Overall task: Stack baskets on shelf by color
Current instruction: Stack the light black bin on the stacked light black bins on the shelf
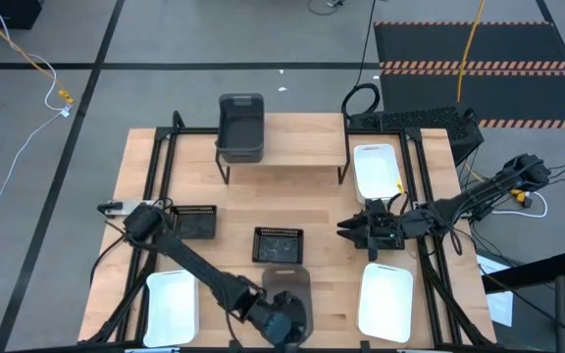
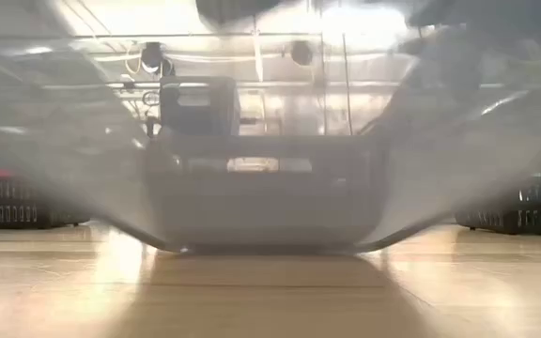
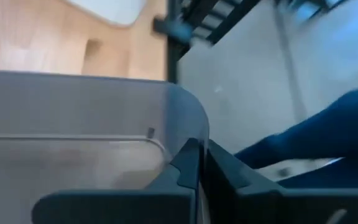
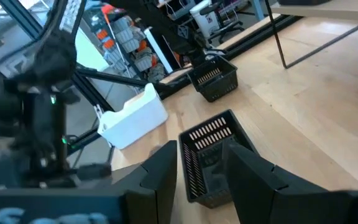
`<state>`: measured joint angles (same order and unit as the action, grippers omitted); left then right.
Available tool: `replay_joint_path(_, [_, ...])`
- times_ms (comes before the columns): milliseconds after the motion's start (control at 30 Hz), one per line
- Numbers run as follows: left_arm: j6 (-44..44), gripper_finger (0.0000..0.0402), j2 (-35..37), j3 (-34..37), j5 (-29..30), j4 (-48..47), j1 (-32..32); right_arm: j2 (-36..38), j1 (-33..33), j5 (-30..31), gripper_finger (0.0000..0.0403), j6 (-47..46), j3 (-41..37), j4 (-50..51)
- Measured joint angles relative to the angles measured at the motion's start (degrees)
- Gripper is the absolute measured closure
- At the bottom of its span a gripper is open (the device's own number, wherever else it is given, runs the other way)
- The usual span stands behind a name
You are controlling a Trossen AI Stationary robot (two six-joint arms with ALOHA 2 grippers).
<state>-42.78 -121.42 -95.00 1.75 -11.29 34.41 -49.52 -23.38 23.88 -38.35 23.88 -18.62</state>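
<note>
A dark grey basket (image 1: 287, 286) sits at the table's near edge and fills the low view (image 2: 261, 188). My left gripper (image 1: 284, 322) is shut on it. Another dark grey basket (image 1: 240, 127) stands on the left end of the shelf (image 1: 297, 147). My right gripper (image 1: 353, 231) is open and hovers right of centre. Its fingers point toward a black mesh tray (image 1: 279, 245), which lies just ahead of them in the right wrist view (image 4: 213, 163). A second mesh tray (image 1: 196, 222) lies further left. White baskets rest at the right (image 1: 376, 169), near left (image 1: 172, 304) and near right (image 1: 385, 299). My left gripper holds the dark grey basket by its near wall (image 3: 166, 118), close to a rounded corner of the rim. One finger (image 3: 185, 167) is inside and the other (image 3: 232, 174) outside, with the wall pinched between them. Whether the base is off the table, I cannot tell.
The shelf's middle and right parts are bare wood. Black frame rails run along both table sides (image 1: 155, 176). In the low view mesh trays show at the far left (image 2: 17, 202) and far right (image 2: 524, 207). A person's blue sleeve (image 3: 328, 137) shows beyond the table edge.
</note>
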Motion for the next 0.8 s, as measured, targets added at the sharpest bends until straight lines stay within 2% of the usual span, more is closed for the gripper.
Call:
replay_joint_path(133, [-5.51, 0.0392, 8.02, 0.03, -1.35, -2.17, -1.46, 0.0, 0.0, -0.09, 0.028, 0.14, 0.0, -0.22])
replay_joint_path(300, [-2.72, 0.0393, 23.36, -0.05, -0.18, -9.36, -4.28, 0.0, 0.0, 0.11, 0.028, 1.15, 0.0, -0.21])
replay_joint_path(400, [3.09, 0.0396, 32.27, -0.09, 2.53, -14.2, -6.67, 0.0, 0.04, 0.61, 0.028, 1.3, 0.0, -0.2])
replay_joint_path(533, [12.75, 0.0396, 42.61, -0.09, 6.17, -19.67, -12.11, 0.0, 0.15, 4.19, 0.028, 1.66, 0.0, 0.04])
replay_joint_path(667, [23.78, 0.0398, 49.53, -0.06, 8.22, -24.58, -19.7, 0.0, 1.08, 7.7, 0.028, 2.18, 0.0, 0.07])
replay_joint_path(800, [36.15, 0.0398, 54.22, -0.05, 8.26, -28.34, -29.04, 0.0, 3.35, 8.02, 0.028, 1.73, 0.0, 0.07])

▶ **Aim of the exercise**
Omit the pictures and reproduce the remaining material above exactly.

▶ **Written response**
Overall task: Stack baskets on shelf by color
Current instruction: Stack the light black bin on the stacked light black bins on the shelf
`<state>`: measured joint angles (same order and unit as the action, grippers omitted); left then right.
Available tool: `replay_joint_path(_, [_, ...])`
- times_ms (comes before the columns): milliseconds after the motion's start (control at 30 Hz), one per line
- Numbers run as follows: left_arm: j6 (-44..44), gripper_finger (0.0000..0.0402), j2 (-35..37), j3 (-34..37), j5 (-29..30), j4 (-48..47), j1 (-32..32); right_arm: j2 (-36..38), j1 (-33..33), j5 (-30..31), gripper_finger (0.0000..0.0403), j6 (-47..46), j3 (-41..37), j4 (-50..51)
- Measured joint angles relative to the angles measured at the motion's start (degrees)
- Gripper is the absolute measured closure
- At the bottom of its span a gripper is open (the device's own number, wherever else it is given, runs the other way)
- The usual span stands behind a name
You are controlling a Trossen AI Stationary robot (two six-joint arms with ALOHA 2 grippers).
<state>-42.78 -121.42 -95.00 1.75 -11.29 34.41 -49.52 -23.38 23.88 -38.35 23.88 -18.62</state>
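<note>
A dark grey basket (image 1: 287, 286) sits at the table's near edge and fills the low view (image 2: 261, 188). My left gripper (image 1: 284, 322) is shut on it. Another dark grey basket (image 1: 240, 127) stands on the left end of the shelf (image 1: 297, 147). My right gripper (image 1: 353, 231) is open and hovers right of centre. Its fingers point toward a black mesh tray (image 1: 279, 245), which lies just ahead of them in the right wrist view (image 4: 213, 163). A second mesh tray (image 1: 196, 222) lies further left. White baskets rest at the right (image 1: 376, 169), near left (image 1: 172, 304) and near right (image 1: 385, 299). My left gripper holds the dark grey basket by its near wall (image 3: 166, 118), close to a rounded corner of the rim. One finger (image 3: 185, 167) is inside and the other (image 3: 232, 174) outside, with the wall pinched between them. Whether the base is off the table, I cannot tell.
The shelf's middle and right parts are bare wood. Black frame rails run along both table sides (image 1: 155, 176). In the low view mesh trays show at the far left (image 2: 17, 202) and far right (image 2: 524, 207). A person's blue sleeve (image 3: 328, 137) shows beyond the table edge.
</note>
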Motion for the next 0.8 s, as measured, targets added at the sharpest bends until straight lines stay within 2% of the usual span, more is closed for the gripper.
Call:
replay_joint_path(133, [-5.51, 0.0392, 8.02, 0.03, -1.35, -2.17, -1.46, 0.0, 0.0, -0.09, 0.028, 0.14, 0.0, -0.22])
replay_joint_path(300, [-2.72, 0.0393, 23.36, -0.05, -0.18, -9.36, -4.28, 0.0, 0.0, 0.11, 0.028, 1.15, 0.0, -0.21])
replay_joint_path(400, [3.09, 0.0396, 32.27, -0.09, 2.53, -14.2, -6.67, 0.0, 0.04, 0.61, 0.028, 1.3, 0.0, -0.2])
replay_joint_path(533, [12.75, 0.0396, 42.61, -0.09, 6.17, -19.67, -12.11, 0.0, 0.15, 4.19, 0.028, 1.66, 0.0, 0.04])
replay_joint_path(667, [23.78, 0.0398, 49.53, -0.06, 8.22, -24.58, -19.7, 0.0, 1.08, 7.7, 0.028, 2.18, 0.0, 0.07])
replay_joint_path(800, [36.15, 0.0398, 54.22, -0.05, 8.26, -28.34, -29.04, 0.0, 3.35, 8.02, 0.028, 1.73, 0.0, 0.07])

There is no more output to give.